More dubious cries of doom

Editorial
Copyright 1998 Boston Herald
August 2, 1998



A couple of events last week prompt a warning: Beware environmentalists crying doom.

The CATO Institute, a conservative think tank in Washington, called attention to the Environmental Protection Agency's attempted end runs around its own outside scientific advisers to cozy up to international agencies so they would support its drive to convince everybody that dioxin causes cancer.

And the Public Interest Research Group joined the Clean Air Network in claiming that "millions" of people are breathing "air that is dangerous to their health" - air that fails to meet EPA's new, not-yet-effective standards for ozone, a major component of smog.

Dioxin is a powerful cause of cancer in lab rats. Many scientists have been looking for proof of dioxin-caused human cancer for two decades.

The EPA's Scientific Advisory Board said in 1995 the only human disorder known to be caused by dioxin is chloracne, a nasty skin disease sometimes produced in workers accidentally exposed to large quantities of the stuff.

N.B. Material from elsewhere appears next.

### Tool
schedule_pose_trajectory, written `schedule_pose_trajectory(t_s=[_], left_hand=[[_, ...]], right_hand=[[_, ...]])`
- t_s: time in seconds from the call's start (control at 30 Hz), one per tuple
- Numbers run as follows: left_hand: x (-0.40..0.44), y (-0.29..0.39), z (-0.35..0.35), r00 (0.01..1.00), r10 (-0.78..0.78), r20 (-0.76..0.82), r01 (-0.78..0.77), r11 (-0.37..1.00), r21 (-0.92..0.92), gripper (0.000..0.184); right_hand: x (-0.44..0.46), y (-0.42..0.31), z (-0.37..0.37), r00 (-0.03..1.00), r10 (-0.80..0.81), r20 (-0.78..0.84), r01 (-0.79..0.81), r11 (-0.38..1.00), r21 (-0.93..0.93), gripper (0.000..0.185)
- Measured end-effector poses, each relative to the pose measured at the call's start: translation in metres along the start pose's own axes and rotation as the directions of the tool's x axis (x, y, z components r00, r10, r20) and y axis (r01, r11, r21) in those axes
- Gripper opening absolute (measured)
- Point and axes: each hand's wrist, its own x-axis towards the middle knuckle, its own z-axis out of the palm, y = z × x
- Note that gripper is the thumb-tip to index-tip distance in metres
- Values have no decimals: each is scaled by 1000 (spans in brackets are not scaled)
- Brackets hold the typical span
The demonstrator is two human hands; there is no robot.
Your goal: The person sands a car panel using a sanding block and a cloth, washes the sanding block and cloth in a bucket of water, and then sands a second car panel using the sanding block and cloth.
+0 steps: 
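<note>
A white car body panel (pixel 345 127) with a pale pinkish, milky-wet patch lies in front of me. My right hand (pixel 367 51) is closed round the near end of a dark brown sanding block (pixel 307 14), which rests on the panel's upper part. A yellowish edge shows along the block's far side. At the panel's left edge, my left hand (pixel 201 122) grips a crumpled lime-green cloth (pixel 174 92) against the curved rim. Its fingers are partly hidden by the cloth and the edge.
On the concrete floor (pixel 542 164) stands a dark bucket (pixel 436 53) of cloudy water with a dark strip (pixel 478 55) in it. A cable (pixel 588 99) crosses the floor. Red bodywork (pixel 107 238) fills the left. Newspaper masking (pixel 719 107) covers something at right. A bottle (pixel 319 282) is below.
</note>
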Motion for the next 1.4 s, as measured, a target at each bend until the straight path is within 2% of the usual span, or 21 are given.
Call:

The board told the agency to revise its risk assessment and resubmit it, something that still hasn't been done.

In the meantime, the EPA has been busy helping the International Agency for Research on Cancer and the World Health Organization. The cancer agency said last year that dioxin does cause cancer, and the health organization said this year it might be causing "subtle" other effects as well.

These things might be true. But they are pronouncements from closed-door meetings of bureaucrats. The meetings of the agency's Scientific Advisory Board, whose members come not from government but from universities, industry and advocacy groups, are public, CATO points out. All its studies and minutes are available, and anybody may submit comments. Its conclusions are entitled to much greater respect than those reached in a closed process.

It's always difficult to change your mind in the light of new facts, but EPA's opinions seem to need small nuclear explosions to revise.

As for air pollution, the "millions at risk" proposition is a crock of nonsense that environmental groups try to sell the public every year. By law, EPA must set pollution standards with an adequate margin of safety to protect sensitive groups. The new standards incorporate such a margin.

So the fact that some people are breathing substandard air means nothing more than that they are breathing air contaminated somewhere within that margin of safety. Without knowing how many people are vulnerable at each concentration of ozone, the Public Interest Research Group has no way of knowing how many people really are at risk.

Nonsense like this puts in jeopardy much good work against real environmental problems.

Comments on this posting?

Click here to post a public comment on the Trash Talk Bulletin Board.

Click here to send a private comment to the Junkman.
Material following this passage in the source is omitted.